BEGIN Data provided
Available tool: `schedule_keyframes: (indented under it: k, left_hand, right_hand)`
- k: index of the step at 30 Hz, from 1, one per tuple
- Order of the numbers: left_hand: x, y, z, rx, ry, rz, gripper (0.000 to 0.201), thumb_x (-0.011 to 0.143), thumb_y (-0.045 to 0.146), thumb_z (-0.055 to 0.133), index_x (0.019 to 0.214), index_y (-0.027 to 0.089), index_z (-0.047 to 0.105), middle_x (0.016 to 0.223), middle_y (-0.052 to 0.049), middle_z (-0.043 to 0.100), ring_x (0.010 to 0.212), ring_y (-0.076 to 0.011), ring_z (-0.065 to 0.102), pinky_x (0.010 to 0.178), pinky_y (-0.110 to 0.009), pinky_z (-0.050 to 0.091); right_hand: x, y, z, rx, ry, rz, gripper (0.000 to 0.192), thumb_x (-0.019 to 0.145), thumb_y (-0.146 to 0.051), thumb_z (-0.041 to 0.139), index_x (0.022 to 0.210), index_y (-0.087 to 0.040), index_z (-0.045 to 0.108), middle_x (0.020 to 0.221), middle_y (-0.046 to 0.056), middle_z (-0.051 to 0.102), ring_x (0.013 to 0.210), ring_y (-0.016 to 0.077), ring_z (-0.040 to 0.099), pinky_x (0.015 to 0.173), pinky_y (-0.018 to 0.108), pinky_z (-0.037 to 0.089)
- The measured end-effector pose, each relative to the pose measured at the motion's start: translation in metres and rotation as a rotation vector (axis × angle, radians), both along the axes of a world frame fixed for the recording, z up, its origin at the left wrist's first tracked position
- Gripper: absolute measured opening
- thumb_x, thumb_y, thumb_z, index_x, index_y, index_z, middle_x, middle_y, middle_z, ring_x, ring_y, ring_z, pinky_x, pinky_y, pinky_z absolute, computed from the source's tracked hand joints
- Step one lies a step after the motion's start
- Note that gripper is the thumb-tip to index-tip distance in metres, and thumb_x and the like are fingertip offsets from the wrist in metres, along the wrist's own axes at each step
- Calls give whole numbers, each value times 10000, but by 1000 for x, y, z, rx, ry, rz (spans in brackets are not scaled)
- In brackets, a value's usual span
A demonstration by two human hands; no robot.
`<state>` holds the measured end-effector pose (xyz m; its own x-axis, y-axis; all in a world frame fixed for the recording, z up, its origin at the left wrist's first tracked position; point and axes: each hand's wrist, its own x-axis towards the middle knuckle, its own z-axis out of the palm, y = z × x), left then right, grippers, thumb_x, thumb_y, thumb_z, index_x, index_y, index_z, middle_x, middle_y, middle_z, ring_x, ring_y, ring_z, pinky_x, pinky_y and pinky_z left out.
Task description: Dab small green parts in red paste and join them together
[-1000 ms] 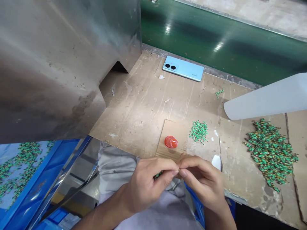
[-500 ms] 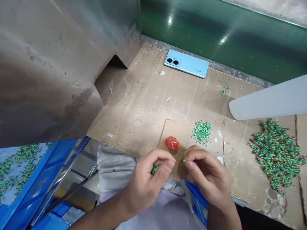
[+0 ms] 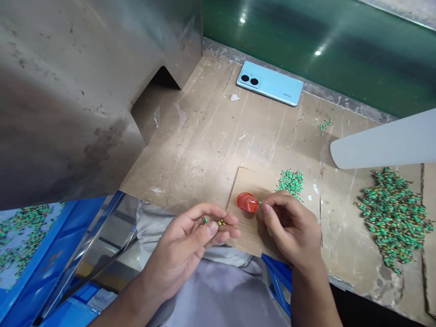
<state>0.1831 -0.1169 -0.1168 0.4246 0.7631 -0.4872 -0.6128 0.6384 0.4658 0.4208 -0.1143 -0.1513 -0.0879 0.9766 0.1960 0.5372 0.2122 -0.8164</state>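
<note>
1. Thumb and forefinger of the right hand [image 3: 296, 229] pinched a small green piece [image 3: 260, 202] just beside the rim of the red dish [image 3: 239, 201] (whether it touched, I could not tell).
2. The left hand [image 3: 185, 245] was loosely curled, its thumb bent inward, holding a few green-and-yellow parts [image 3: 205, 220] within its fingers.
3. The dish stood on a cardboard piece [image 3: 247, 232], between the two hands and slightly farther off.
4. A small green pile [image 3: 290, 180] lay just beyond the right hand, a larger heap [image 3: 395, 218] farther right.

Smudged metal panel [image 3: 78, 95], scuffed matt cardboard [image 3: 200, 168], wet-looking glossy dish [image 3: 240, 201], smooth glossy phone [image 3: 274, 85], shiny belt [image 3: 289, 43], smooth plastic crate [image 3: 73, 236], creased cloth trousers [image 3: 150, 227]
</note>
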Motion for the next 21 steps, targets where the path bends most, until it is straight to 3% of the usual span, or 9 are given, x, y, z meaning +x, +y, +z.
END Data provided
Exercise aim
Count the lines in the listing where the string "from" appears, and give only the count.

Result of the task
3